== Exercise details ==
Every line from the top of the material through the line holding "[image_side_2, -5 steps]" should be copied exactly, and only those lines.

== Information provided ==
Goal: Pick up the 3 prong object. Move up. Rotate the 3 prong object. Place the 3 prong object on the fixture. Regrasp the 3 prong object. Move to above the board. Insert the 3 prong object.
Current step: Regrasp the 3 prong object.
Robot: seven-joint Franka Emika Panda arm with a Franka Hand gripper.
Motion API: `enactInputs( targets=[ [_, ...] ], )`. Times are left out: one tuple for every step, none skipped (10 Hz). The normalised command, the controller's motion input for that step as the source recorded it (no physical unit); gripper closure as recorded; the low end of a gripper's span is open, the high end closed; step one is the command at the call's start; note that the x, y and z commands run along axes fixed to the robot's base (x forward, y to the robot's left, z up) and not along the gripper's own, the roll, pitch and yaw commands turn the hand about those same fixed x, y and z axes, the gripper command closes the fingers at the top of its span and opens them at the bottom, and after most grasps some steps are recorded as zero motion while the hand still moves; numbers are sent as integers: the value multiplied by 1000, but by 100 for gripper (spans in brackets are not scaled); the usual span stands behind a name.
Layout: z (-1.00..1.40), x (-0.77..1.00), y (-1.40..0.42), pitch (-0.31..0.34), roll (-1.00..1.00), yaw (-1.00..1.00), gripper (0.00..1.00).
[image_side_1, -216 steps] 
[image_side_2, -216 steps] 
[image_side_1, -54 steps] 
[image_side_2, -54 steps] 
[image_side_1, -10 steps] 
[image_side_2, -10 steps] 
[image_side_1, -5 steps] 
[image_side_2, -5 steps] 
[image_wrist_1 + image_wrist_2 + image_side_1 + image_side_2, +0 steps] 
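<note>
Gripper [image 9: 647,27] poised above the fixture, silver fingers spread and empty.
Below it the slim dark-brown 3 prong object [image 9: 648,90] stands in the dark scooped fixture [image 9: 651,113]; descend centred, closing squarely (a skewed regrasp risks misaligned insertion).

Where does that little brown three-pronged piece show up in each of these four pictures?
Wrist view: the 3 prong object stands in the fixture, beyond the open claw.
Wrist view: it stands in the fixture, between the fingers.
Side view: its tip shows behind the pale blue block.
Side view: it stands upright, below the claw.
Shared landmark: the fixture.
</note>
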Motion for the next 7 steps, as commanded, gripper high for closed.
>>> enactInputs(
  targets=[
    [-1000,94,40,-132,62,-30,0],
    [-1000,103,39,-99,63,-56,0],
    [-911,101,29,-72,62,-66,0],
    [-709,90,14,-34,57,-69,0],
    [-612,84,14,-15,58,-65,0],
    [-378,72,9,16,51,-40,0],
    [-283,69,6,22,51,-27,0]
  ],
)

== Answer to this problem ==
Goal: Pick up the 3 prong object. Move up. Rotate the 3 prong object. Place the 3 prong object on the fixture. Regrasp the 3 prong object. Move to above the board. Insert the 3 prong object.
Current step: Regrasp the 3 prong object.
Robot: seven-joint Franka Emika Panda arm with a Franka Hand gripper.
Motion API: `enactInputs( targets=[ [_, ...] ], )`. Times are left out: one tuple for every step, none skipped (10 Hz). The normalised command, the controller's motion input for that step as the source recorded it (no physical unit); gripper closure as recorded; the low end of a gripper's span is open, the high end closed; step one is the command at the call's start; note that the x, y and z commands run along axes fixed to the robot's base (x forward, y to the robot's left, z up) and not along the gripper's own, the roll, pitch and yaw commands turn the hand about those same fixed x, y and z axes, the gripper command closes the fingers at the top of its span and opens them at the bottom, and after most grasps some steps are recorded as zero motion while the hand still moves; numbers are sent as integers: the value multiplied by 1000, but by 100 for gripper (spans in brackets are not scaled); the usual span stands behind a name.
Layout: z (-1.00..1.40), x (-0.77..1.00), y (-1.40..0.42), pitch (-0.31..0.34), roll (-1.00..1.00), yaw (-1.00..1.00), gripper (0.00..1.00).
[image_side_1, -216 steps] 
[image_side_2, -216 steps] 
[image_side_1, -54 steps] 
[image_side_2, -54 steps] 
[image_side_1, -10 steps] 
[image_side_2, -10 steps] 
[image_side_1, -5 steps] 
[image_side_2, -5 steps] 

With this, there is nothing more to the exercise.